I would look into something as low profile as possible as the higher the tank sits out of the hopper the higher your center of gravity will be. What are the dimensions of the inside of your hopper? Also take into account that you don't want the tank sitting flush on the bottom as it will interfere with the agitator for the spreader.


----------



## Ware

Sharing @Tellycoleman's video in this thread - that funnel is AWESOME! :thumbsup:


----------



## ABC123

Rogers sprayers sells parts. You could find one with a sump on one side.


----------



## wardconnor

I think it will work. Like @Mightyquinn said. The lower the tank sits the better because it will easily tip over and cause your switch to give out. Don't ask me how I know this.

A tall tank will work but will be a little top heavy. You will just have to be careful with it so it does not tip over.
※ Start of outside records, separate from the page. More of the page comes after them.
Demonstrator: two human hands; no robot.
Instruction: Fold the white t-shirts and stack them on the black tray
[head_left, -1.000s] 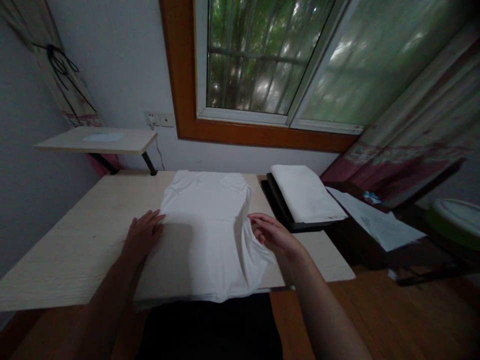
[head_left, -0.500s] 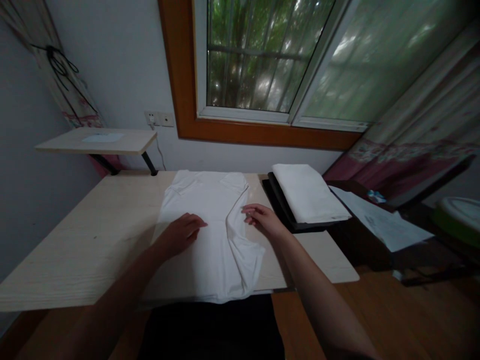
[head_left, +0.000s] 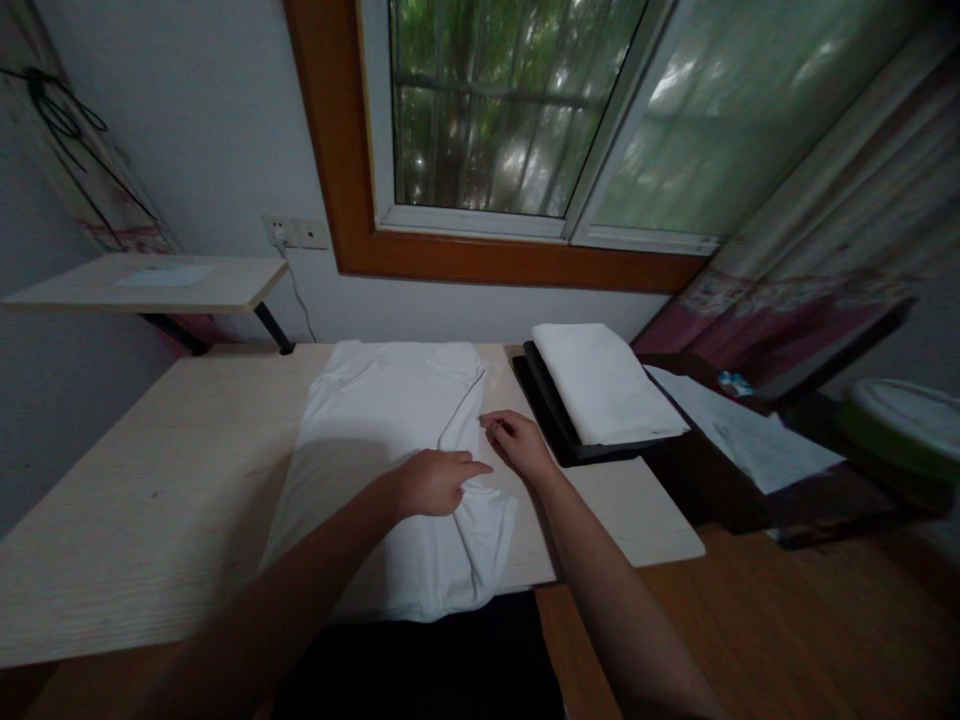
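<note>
Midway along the pale, wood-grained desk [head_left: 150, 480], a white garment of thin, plain fabric [head_left: 379, 430] lies spread out, its near end reaching the desk's front edge. Expect light weight and a soft, limp body: the material should bend anywhere, wrinkle readily and drag along if brushed. Breakage is not a concern; loss of shape is. For a controlled hold, take the cloth at its outer edges, ideally two well-separated points on one side, rather than at mid-panel.

Orientation: the long axis runs from the person's body toward the window [head_left: 487, 120]. Collar and hem cannot be told apart with certainty. Along the right side a crease slants inward, and a loose flap [head_left: 493, 530] juts rightward near the front.

Hand status: the left hand [head_left: 439, 483] lies across the garment, index finger extended past its right edge; the right hand [head_left: 517, 443] has bent fingers with tips at that same edge. Whether either grip pinches fabric cannot be told from where I stand.

Farther right, apart from the garment, a folded white stack [head_left: 607, 385] rests on a black, flat-sided object [head_left: 551, 410].
</note>
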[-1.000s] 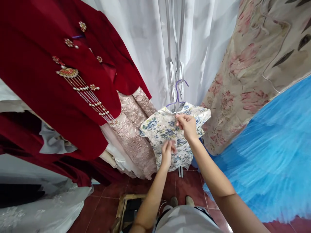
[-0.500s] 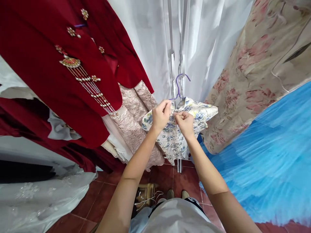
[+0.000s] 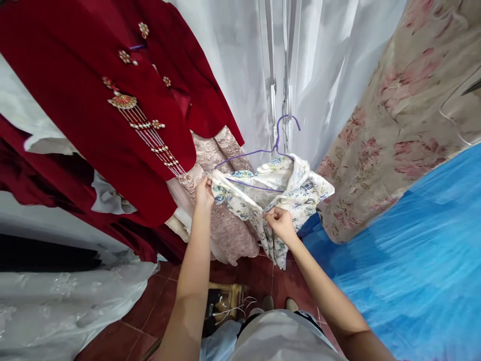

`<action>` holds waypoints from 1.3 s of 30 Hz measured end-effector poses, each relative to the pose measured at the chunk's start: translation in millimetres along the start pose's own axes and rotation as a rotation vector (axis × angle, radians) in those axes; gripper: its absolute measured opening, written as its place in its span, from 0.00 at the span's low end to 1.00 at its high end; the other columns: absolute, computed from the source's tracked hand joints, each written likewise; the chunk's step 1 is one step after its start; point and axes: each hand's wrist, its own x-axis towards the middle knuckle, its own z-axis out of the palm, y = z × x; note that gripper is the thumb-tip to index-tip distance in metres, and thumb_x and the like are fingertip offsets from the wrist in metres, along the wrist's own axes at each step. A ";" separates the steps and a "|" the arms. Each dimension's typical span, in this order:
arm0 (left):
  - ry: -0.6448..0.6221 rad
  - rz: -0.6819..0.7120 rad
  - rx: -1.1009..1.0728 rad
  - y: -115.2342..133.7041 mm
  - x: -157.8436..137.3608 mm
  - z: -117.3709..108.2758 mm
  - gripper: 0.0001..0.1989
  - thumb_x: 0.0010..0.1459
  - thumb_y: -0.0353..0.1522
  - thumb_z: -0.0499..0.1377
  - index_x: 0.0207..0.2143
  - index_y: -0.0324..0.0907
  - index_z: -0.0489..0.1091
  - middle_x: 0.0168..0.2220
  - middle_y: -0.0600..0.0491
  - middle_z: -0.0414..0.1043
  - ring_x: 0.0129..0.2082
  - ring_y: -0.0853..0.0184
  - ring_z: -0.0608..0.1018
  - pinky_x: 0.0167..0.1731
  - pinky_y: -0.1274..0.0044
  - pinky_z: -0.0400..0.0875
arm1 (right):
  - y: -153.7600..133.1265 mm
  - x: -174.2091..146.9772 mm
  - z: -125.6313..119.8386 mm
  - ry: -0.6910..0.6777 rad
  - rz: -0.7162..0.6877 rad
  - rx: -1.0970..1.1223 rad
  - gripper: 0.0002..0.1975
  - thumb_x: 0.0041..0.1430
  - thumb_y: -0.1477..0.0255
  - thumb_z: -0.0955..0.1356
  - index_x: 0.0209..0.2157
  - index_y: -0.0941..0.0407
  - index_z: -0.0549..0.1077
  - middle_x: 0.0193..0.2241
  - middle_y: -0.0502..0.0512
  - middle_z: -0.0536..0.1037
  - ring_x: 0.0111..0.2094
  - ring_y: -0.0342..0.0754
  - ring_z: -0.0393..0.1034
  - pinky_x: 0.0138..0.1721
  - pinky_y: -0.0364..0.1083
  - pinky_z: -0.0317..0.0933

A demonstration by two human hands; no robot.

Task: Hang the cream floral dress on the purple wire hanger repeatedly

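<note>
A white blouse with blue and yellow flowers (image 3: 300,200) hangs in front of me on a purple hanger (image 3: 244,154). My left hand (image 3: 205,192) is closed on the blouse's left shoulder edge, by the end of the hanger. With its fingers pinched, my right hand (image 3: 280,222) grips the front opening edge below the collar. Between my hands the fabric is pulled taut and the neckline gapes, showing the hanger's lower bar inside. The right side of the blouse still drapes over the hanger.
Red velvet garments (image 3: 150,125) with beaded brooches and a pink brocade skirt (image 3: 233,235) hang at left. A beige floral dress (image 3: 368,165) and blue tulle (image 3: 394,260) are at right. White curtains (image 3: 240,65) hang behind; a small wooden stool (image 3: 231,296) stands on the tiles.
My left hand has moved left, drawing the blouse's shoulder out and baring the hanger's left arm. My right hand has gone slightly lower, and the neckline has opened wide.
</note>
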 end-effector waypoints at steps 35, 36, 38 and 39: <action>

I had a 50 lb Spyker spreader. This was the exact reason I switched to the lesco 80. I wanted a bigger tank so I acquired a bigger spreader


----------



## MasterMech

I would not recommend mounting a tank on the front of a spreader. The spreader mate rigs are tippy enough with a full load and that's with a 9 gallon IN the hopper.


----------



## g-man

@Tellycoleman awesome video. I think I have one of the blue funnels that was part of my water softener resin pour. I'm going to find it because I don't like the idea of liquids over the backpack sprayer battery. Thanks for the idea.


----------



## Ware

MasterMech said:


> I would not recommend mounting a tank on the front of a spreader. The spreader mate rigs are tippy enough with a full load and that's with a 9 gallon IN the hopper.


+1 :thumbsup:


----------



## Ware

I switched over to Turbo TeeJet TT11004-VP nozzles with 25612-3-NYR Quick Caps for my PGR app this morning, and I really like that you can install them in such a way that the spray angle is slightly forward - away from the tires on my Lesco 80lb Spreader.


----------



## wardconnor

I like that


----------



## 95mmrenegade

Impressive. Looks like I need to buy more nozzles for my new project.


----------



## gintasr

Quick question... I have the same setup.

When you look up the nozzles in the teejet catalog, is the G/1K PER nozzle? So if I want to put down 1G/1K on my 4 nozzle sprayer, do I look for .25 on the right hand column?


----------



## Ware

gintasr said:


> Quick question... I have the same setup.
> 
> When you look up the nozzles in the teejet catalog, is the G/1K PER nozzle? So if I want to put down 1G/1K on my 4 nozzle sprayer, do I look for .25 on the right hand column?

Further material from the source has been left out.